A little tale - we were rockin and rollin off Decros Island a couple of years ago in a 20' skiff catching some reds and trout in 20' of water. I made the mistake of moving one of my tarpon rods with a coast hawk on it , and when I moved it to prop it against the leaning rail, I inadvertently let the bait dangle off into the water, Not too long after doing that , I hear a loud THWACK, as the rod launched and then wedged in the motor wiring harness, a estimated 175 # lit up tarpon launched form directly under our boat and across the transom into the boat, broke the plexiglass windshield, left a real nice slice in my buddies leg, three shattered rods, then blasting a cooler full of fish and beer all over the floor before leaving the boat --

Second time I have had a green fish in the boat - almost no way you can get out of ones way - green is a good word for tarpon, they leave a green crappy mess in the boat when they do that !!!


----------



## iridered2003 (Dec 12, 2005)

we put a 75lbs green ling in the boat one day,WOW, that was nothing nice.. had to beat it in the head for a few to get it to settle down some. when i say green, i hooked it at the back of the boat and stuck the gaff in it within about 2 mins so you know that sucker was GREEN and mean and p i s s ed off


----------



## TrueblueTexican (Aug 29, 2005)

*Funny fish*

Ling remind me a a big puppy dog, waggin that tail , almost impossible to get em riled up, but when ya do they snap --

We weighed in a 79# fish last year at Froggies --couldn't get my bud to turn it back -- seemed like every snapper we pulled up that day had a double digit ling with it.


----------



## Coconut Groves (Nov 2, 2011)

They are very powerful fish, even the mid-size ones can pack a punch.

I caught about a 100 pounder on fly in Tobago last year and got it in the boat.
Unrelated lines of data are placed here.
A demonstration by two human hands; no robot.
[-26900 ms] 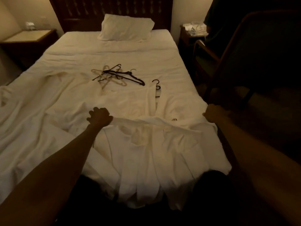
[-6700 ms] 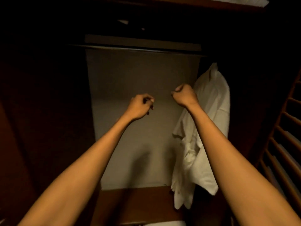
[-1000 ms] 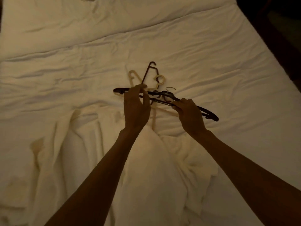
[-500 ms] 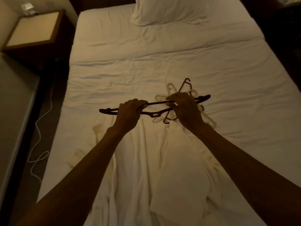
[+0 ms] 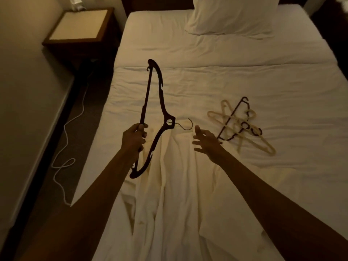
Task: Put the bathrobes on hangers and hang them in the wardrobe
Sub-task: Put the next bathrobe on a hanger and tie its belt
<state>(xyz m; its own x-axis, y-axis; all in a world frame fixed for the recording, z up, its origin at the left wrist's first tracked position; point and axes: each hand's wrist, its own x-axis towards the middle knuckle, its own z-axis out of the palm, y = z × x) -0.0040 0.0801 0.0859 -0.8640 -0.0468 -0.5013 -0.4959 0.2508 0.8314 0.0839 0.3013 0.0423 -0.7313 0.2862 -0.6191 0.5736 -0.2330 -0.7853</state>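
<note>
My left hand (image 5: 134,138) grips the bottom bar of a dark hanger (image 5: 158,102), which stands on end above the bed with its metal hook pointing right. My right hand (image 5: 206,143) hovers open with spread fingers just right of that hook, holding nothing. A white bathrobe (image 5: 177,189) lies rumpled on the bed under both arms. A small pile of hangers (image 5: 242,125), pale ones and a dark one, lies on the sheet to the right of my right hand.
The bed (image 5: 244,76) fills most of the view, with a pillow (image 5: 229,16) at its head. A nightstand (image 5: 79,29) stands at the far left. A white cord (image 5: 65,140) trails on the dark floor between bed and wall.
My right hand has let go of the dark hanger and opened. My left hand has swung the hanger from level to upright, away from the pile.
</note>
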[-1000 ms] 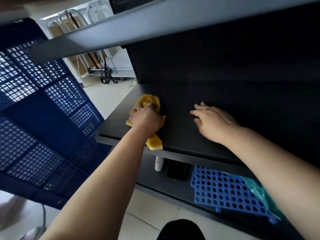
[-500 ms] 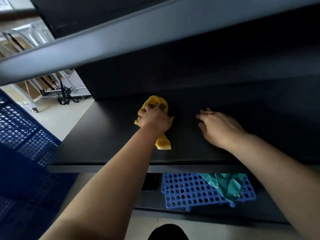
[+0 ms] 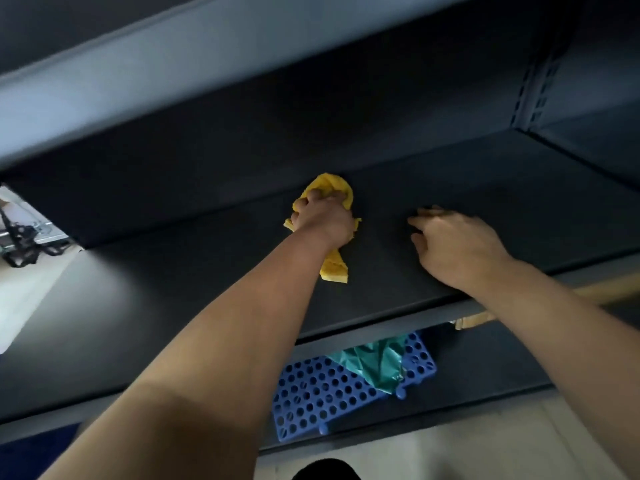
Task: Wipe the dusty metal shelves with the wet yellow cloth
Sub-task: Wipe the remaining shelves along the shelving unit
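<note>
Wiping stage: the job looks to be partway through the middle shelf, judging by where the cloth sits on it.
Middle shelf point(image 3: 194, 299): dark metal board running the full width of the view; the cloth is at its back, near the centre. No clear line between wiped and unwiped metal shows in this dim light, so how much of it is clean cannot be told.
Upper shelf point(image 3: 166, 74): grey front lip overhead; whether its top has been wiped is hidden.
Lower shelf point(image 3: 485, 362): it carries a blue perforated tray point(image 3: 322, 393) with a teal bag point(image 3: 377, 362) lying across it; these would likely need moving before that board can be wiped, so I judge it is work left.
Left hand point(image 3: 323, 220): fingers curled and closed around the bunched cloth, pressing it down on the shelf close to the back panel.
Right hand point(image 3: 457, 244): bare, holding nothing, palm down on the shelf just right of the cloth, fingers slightly apart and bent at the tips, seemingly bracing.
Yellow cloth point(image 3: 334, 268): crumpled under the left hand, a tail trailing toward the shelf's front edge.
Left to do: probably the shelf's right stretch and front strip, then the other boards.
</note>
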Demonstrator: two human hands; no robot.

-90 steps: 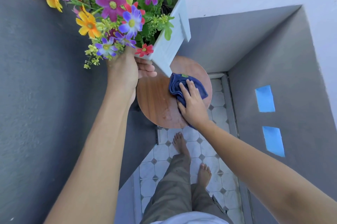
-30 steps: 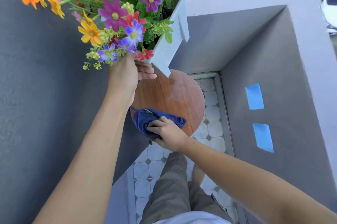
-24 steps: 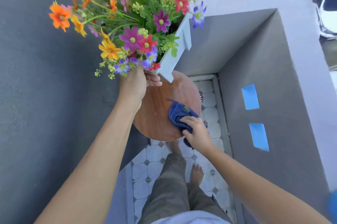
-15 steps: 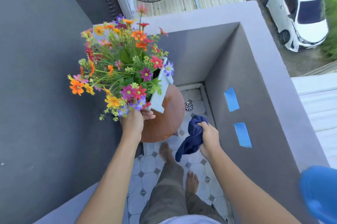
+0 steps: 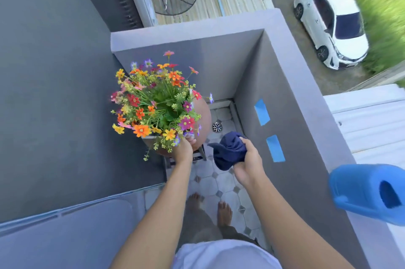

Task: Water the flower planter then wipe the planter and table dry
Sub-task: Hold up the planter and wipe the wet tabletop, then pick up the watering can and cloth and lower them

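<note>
A white planter, almost hidden under its colourful flowers, stands over the round brown wooden table. My left hand grips the planter's near end below the blooms. Whether the planter rests fully on the table I cannot tell. My right hand is closed on a bunched dark blue cloth, held in the air to the right of the table, above the tiled floor.
A blue watering can sits on the grey parapet ledge at right. Grey walls enclose the narrow balcony; a floor drain lies beyond the table. My bare feet stand on the tiles. Cars are parked far below.
My right hand lifted the cloth off the table and pulled it right. The planter came down from its tilt toward the table. The view pulled back and up.
</note>
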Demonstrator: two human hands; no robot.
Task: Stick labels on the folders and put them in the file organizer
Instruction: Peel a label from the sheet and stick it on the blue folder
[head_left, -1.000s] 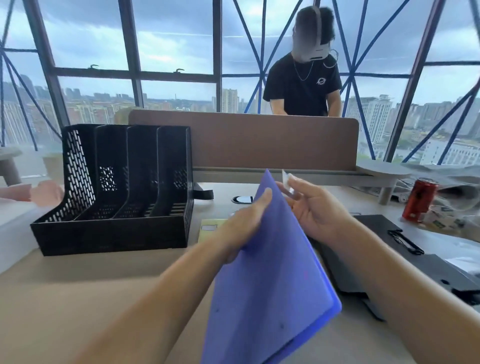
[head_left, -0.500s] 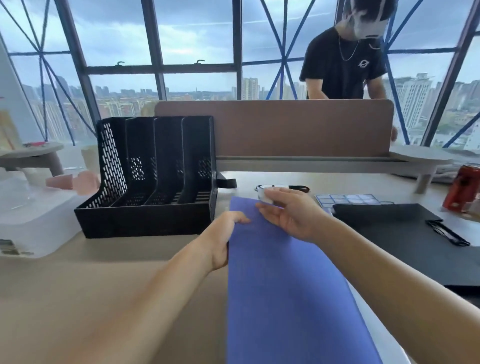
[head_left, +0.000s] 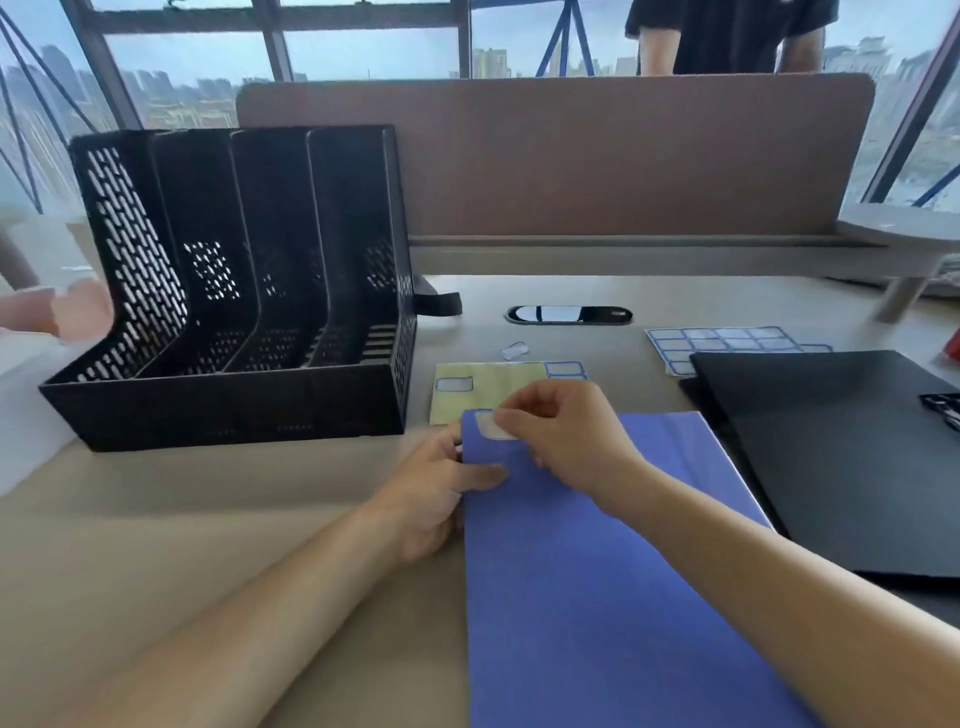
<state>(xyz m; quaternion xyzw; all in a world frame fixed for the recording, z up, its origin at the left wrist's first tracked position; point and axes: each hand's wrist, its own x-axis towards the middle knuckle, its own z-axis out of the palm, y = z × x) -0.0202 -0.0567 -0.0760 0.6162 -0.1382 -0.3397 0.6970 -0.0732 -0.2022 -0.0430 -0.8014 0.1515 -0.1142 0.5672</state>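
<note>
- Organizer (head_left: 223, 410): plastic, perforated walls, dull sheen.
- Blue folder (head_left: 597, 597): smooth, matt cover that looks like plastic.
- Black folder (head_left: 841, 457): smooth, faintly glossy plastic.
- Label (head_left: 491, 427): thin paper, smooth.
- Label sheet (head_left: 722, 340): paper labels, slight gloss.
- Yellow backing (head_left: 488, 384): slick, shiny paper.
- Desk (head_left: 208, 519): smooth, matt top that looks like laminate.
- Divider (head_left: 597, 156): matt, felt-like cloth.
- Grommet (head_left: 569, 314): glossy plastic.
</note>
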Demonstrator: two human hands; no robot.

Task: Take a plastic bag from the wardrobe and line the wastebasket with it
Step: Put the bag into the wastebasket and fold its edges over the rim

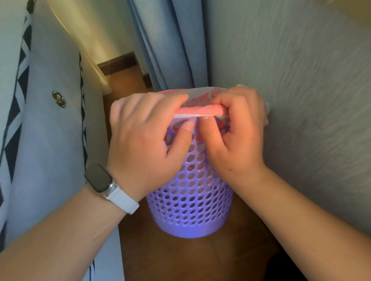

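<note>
The bag (202,100) is pinched by left hand (144,141) and right hand (236,135) — its edge is best folded evenly over the basket (189,196).

From my feed I see a blue curtain (166,39) hanging in the corner beside a textured grey wall (306,83). A grey cushion (49,112) with black-and-white trim sits left, above a wooden floor (192,271).

We are in a home, likely a bedroom or living room: blue curtains (166,39) hang to a wooden floor (192,265), textured wallpaper (317,84) rises on our right, and a buttoned grey cushion (50,98) with zigzag trim stands beside a perforated purple wastebasket (188,205).
</note>
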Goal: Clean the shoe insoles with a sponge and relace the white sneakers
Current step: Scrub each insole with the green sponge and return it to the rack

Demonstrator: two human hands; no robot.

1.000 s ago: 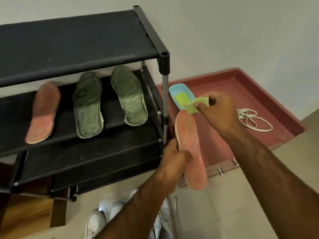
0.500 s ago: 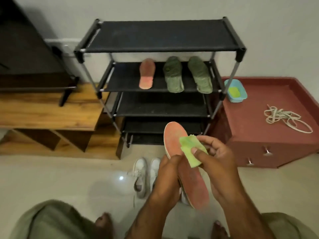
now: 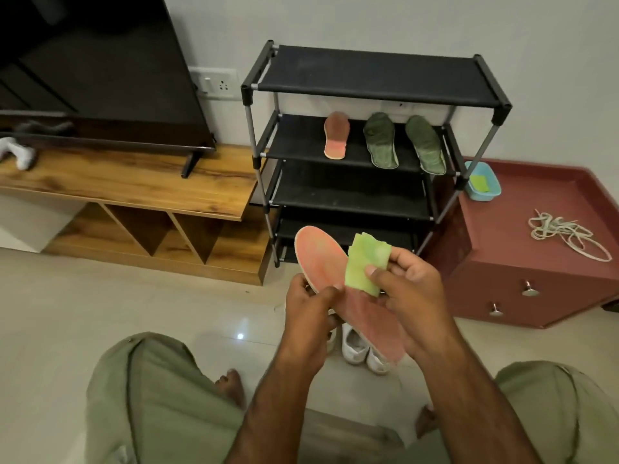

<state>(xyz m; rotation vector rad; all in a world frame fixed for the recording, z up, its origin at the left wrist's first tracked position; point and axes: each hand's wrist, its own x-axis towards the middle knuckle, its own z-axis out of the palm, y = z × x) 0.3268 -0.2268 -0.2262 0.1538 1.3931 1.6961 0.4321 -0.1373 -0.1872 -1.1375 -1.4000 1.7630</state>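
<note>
Pink insole (image 3: 320, 262): left hand (image 3: 311, 309) is gripping its edge, holding it above the white sneakers (image 3: 355, 346) on the floor (image 3: 100, 313).
Green sponge (image 3: 363, 262): right hand (image 3: 413, 296) is pinching it, pressing it against the insole.

The person wears loose olive-green trousers or shorts (image 3: 150, 396); I can't tell which from here. The cloth is soft and creased over both knees, with a stitched seam running lengthwise along the left leg and a small round stud at its far end. The left forearm (image 3: 284, 396) and right forearm (image 3: 469, 380) are bare, as are the left hand (image 3: 310, 306) and right hand (image 3: 412, 296). The left foot (image 3: 231, 385) and right foot (image 3: 425, 421) are bare too.
</note>
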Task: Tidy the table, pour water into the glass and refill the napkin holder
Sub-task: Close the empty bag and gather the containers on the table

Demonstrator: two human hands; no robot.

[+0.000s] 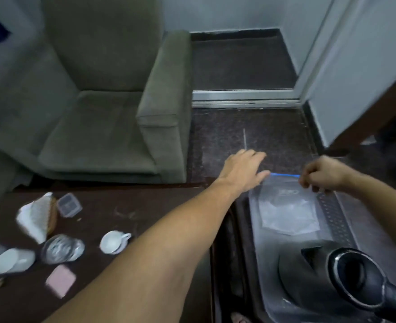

I was holding him straight up the best I could and he thrashed - his head smacked mine, bloodied both nostrils, and nearly knocked my Costas in the ocean. I had a small cut on my eye bone and nose and had a light black eye for the week.

So yeah, they can whoop ya pretty quickly...


----------



## HarborHustler (Nov 30, 2011)

ok i am a little lost on certain things like this... what do you mean by "green fish"????


----------



## Chief5x5 (Apr 25, 2005)

*Green Catch*



HarborHustler said:


> ok i am a little lost on certain things like this... what do you mean by "green fish"????


When a fish has not tired out enough to be boated safely.


----------



## crw91383 (Nov 21, 2008)

Chief5x5 said:


> When a fish has not tired out enough to be boated safely.


That when you gaff them right?


----------



## iridered2003 (Dec 12, 2005)

crw91383 said:


> That when you gaff them right?


yea:spineyes:


----------